#### [WHAT YOU SHOULD DO]
Copy exactly the lines from the line holding "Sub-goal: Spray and" through the end of the material, and no others; pictures stay out.

DATA EXTRACT below:

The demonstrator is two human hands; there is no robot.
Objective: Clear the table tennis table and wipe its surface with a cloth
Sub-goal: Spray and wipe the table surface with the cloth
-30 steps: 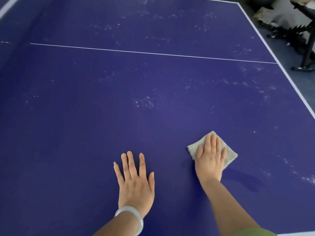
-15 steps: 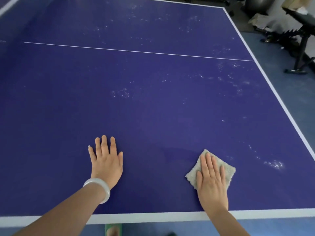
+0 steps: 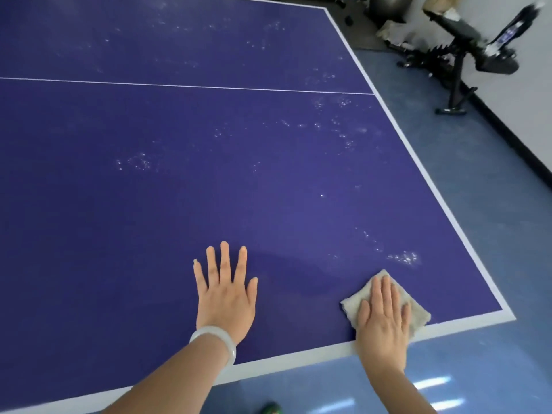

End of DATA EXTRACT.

#### [RESULT OF THIS TASK]
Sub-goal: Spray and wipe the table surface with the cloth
-30 steps: 
-15 steps: 
+0 steps: 

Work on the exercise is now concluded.